Another tool serving environmental policy is raising the level of awareness and education. This includes the obligation of companies to publish environmental reports and apply a system of labelling (e.g., household appliances, organic farming, etc.) closely linked to communication, packaging and branding strategies. Regarding environmental education, most countries are integrating ecology and environmental content into the different levels of education from primary through high school. Moreover, the number of public environmental awareness campaigns is surging.

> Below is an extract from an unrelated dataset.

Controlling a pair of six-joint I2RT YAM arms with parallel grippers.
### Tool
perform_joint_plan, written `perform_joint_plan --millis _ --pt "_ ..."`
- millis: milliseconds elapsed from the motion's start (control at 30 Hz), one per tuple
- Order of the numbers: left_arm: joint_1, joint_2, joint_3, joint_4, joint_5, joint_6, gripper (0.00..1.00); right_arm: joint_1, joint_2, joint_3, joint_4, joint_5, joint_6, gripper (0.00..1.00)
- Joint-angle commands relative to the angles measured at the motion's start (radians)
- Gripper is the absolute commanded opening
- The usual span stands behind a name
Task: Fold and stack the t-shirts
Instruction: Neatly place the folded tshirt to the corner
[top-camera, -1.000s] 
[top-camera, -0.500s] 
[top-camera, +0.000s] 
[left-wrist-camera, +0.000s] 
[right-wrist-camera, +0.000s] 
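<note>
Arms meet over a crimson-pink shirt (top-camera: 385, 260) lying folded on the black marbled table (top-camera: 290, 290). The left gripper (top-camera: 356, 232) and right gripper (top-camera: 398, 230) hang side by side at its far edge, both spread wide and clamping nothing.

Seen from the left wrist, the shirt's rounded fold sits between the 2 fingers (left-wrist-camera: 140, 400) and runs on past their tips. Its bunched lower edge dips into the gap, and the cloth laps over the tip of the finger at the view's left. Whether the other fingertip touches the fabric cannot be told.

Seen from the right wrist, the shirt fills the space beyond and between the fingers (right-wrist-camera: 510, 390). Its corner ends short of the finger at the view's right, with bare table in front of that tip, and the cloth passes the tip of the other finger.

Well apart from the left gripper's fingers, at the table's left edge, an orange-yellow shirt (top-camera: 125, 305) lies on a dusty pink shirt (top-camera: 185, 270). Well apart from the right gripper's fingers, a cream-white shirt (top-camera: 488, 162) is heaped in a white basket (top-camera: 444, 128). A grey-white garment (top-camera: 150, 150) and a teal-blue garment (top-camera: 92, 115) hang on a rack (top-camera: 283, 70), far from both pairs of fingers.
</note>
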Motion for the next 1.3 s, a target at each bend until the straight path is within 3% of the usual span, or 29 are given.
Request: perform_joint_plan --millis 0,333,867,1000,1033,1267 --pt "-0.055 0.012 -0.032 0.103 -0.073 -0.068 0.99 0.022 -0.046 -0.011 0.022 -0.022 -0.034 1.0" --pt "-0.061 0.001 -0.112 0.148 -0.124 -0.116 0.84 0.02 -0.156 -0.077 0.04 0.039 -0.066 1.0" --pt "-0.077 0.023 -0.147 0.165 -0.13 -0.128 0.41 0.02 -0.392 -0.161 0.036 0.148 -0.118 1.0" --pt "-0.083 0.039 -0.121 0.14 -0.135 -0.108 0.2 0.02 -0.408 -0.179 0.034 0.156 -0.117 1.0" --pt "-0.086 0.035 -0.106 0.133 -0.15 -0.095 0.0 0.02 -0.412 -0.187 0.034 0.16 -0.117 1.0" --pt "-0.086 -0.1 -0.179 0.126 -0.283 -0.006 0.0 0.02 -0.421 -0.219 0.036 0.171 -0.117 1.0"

Apart from individual national, regional or city council initiatives, it is clear that environmental problems have to be faced internationally. This is because the effects of globalisation on the natural environment are obvious and environmental problems extend beyond national borders. Environmental policies are nonetheless designed by individual countries. This is why the only legislation among international environmental treaties are action programs or reports that replace legally binding regulations. An exception is process of European integration, which has forced a coordination of environmental regulations among all member states. The formal adoption of this type of international treaty took shape after the Stockholm Conference on the Human Environment in 1972, the first of a number of international conferences focusing on the environment (Table 12.1).

A third means to advance toward sustainable development, apart from technological development and adopting environmental policies, is to reshape the values of individuals.

Technological development will, in the future, allow the development of production and consumption processes with a minimal impact on nature. Public authorities will succeed in establishing market mechanisms that allow the internalisation of the social and environmental costs of products and services. However, both these means will not suffice in a finite world suffering from symptoms of imbalance and a burgeoning population afflicted by great inequalities from the perspective of the distribution of material wealth, human development and natural resource consumption.

The Human Development Index (HDI),3 a scale to quantify a country’s human development based on non-economic criteria, has recorded steady progress throughout all geographic regions since it started keeping records. The findings, nonetheless, point to enormous disparities between specific nations and geographical areas. The countries that are part of the Organisation for Economic Co-operation and Development (OECD) in 2018 had - on a scale of 0 to 1 - an HDI above 0.9, whereas that of Sub-Saharan Africa was hardly above 0.5. The highest HDI in 2018 corresponded to Norway (0.954), while the lowest was that of Niger (0.377). It should be borne in mind that the HDI assesses aspects such as literacy, life expectancy and material wealth, which is why it reveals differences between geographical areas and, in particular, it offers data as to the future of the citizens of these countries.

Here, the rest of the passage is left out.